What is needed: The reply to the records below should contain exactly the lines from the line with "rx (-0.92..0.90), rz" through the line with "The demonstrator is", and nothing besides.

(Records for the exercise Opens)

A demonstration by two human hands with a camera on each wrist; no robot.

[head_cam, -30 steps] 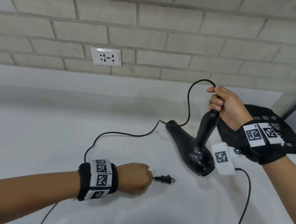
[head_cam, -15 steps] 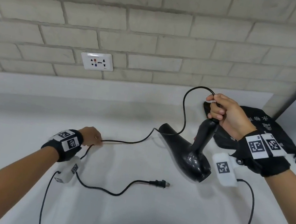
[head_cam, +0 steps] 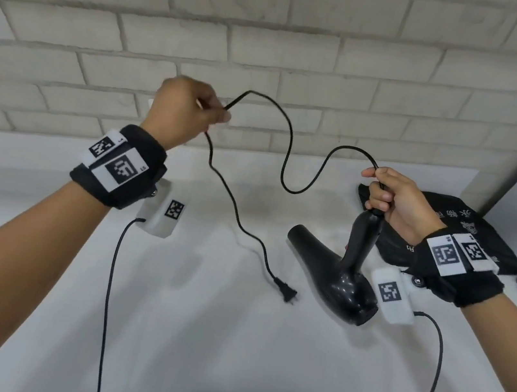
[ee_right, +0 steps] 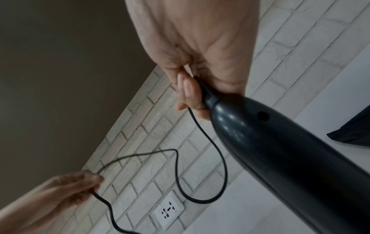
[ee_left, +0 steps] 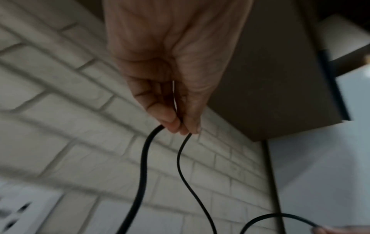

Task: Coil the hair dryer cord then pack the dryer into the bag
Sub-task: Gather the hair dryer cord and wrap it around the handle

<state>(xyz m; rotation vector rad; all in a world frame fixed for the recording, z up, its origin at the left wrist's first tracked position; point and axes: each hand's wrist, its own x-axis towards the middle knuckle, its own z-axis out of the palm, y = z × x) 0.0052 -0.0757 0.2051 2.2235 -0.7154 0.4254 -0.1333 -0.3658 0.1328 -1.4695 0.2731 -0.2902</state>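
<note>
The left hand (head_cam: 184, 109) is raised in front of the brick wall (head_cam: 276, 29), thumb and fingertips (ee_left: 174, 125) pinching the black cord (head_cam: 286, 152) partway along its length. In the left wrist view two strands drop from that pinch, and the bend between them is hidden inside the fingers. From the pinch one strand sags and rises to the right hand (head_cam: 398, 204); the other hangs down to the plug (head_cam: 286, 291), which lies on the white tabletop (head_cam: 227, 343) just left of the hair dryer (head_cam: 343, 273).

The right hand is curled around the top end of the dryer's handle, where the cord comes out, and its fingers cover that joint. The dryer hangs handle-up with its body low over the tabletop; whether the body touches the surface cannot be told. Its nozzle points left and away.

The black bag (head_cam: 479, 244) lies flat on the tabletop at the far right, partly hidden behind the right hand and wrist band, so its opening cannot be made out. A white wall socket (ee_right: 169, 209) shows clearly only in the right wrist view; in the head view the left hand covers nearly all of it. The left wrist view is blurred.
</note>
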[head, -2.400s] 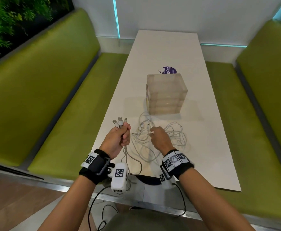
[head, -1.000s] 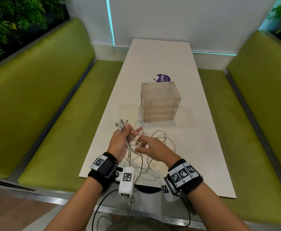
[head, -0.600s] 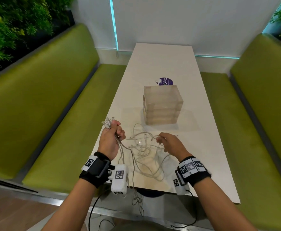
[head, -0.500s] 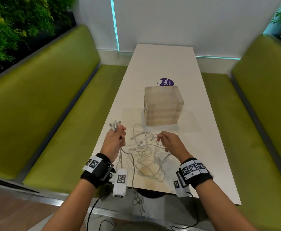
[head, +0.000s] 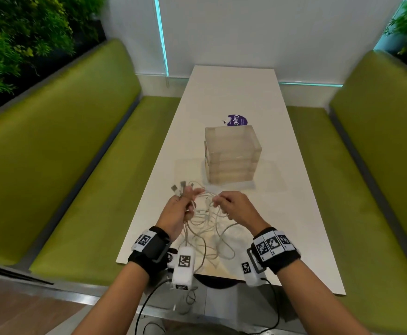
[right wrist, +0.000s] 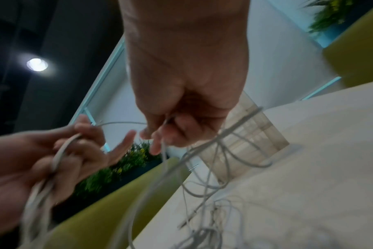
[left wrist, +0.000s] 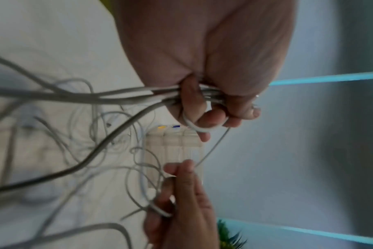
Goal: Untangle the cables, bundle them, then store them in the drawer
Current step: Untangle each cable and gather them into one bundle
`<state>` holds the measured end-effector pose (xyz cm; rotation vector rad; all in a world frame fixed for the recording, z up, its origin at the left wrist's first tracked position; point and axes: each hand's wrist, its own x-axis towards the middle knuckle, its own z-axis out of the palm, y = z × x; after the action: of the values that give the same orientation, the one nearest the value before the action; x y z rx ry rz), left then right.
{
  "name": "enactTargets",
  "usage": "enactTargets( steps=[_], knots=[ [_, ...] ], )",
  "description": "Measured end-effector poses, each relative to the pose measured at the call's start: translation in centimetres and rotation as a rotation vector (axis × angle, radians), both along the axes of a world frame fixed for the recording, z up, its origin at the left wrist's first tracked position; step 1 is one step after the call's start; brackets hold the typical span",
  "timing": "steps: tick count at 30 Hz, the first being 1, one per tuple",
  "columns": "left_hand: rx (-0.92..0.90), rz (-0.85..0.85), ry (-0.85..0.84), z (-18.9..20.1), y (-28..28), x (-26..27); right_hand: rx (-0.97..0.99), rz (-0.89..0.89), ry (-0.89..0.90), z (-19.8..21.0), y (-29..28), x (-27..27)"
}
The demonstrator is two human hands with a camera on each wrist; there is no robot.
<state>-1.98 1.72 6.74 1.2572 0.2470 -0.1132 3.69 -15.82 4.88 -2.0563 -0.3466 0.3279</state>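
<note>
A tangle of white cables (head: pixel 207 228) hangs between my hands above the near end of the white table (head: pixel 282 209). My left hand (head: pixel 182 206) grips several cables (left wrist: pixel 121 96) in its curled fingers, and their plug ends (head: pixel 179 187) stick up past the knuckles. My right hand (head: pixel 231 205) pinches a thin cable (right wrist: pixel 164 143) close to the left one, and loops trail from it to the tabletop. A translucent drawer unit (head: pixel 231 157) stands just beyond my hands, its drawers closed.
A purple round sticker (head: pixel 237 120) lies on the table behind the drawer unit. Green padded benches (head: pixel 81 165) run along both sides of the table. Some cable loops (head: pixel 188 298) dangle over the table's near edge.
My hands have come closer together, the right one moving left toward the left hand with a thin cable. The cable tangle is drawn up between them.
</note>
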Motion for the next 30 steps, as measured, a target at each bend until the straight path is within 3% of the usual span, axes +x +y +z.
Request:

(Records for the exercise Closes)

Worked solution:
  "columns": "left_hand: rx (-0.92..0.90), rz (-0.85..0.85), ry (-0.85..0.84), z (-18.9..20.1), y (-28..28), x (-26..27); right_hand: rx (-0.97..0.99), rz (-0.89..0.89), ry (-0.89..0.90), z (-19.8..21.0), y (-29..28), x (-27..27)"
}
The demonstrator is two human hands with a camera on each wrist; there is no robot.

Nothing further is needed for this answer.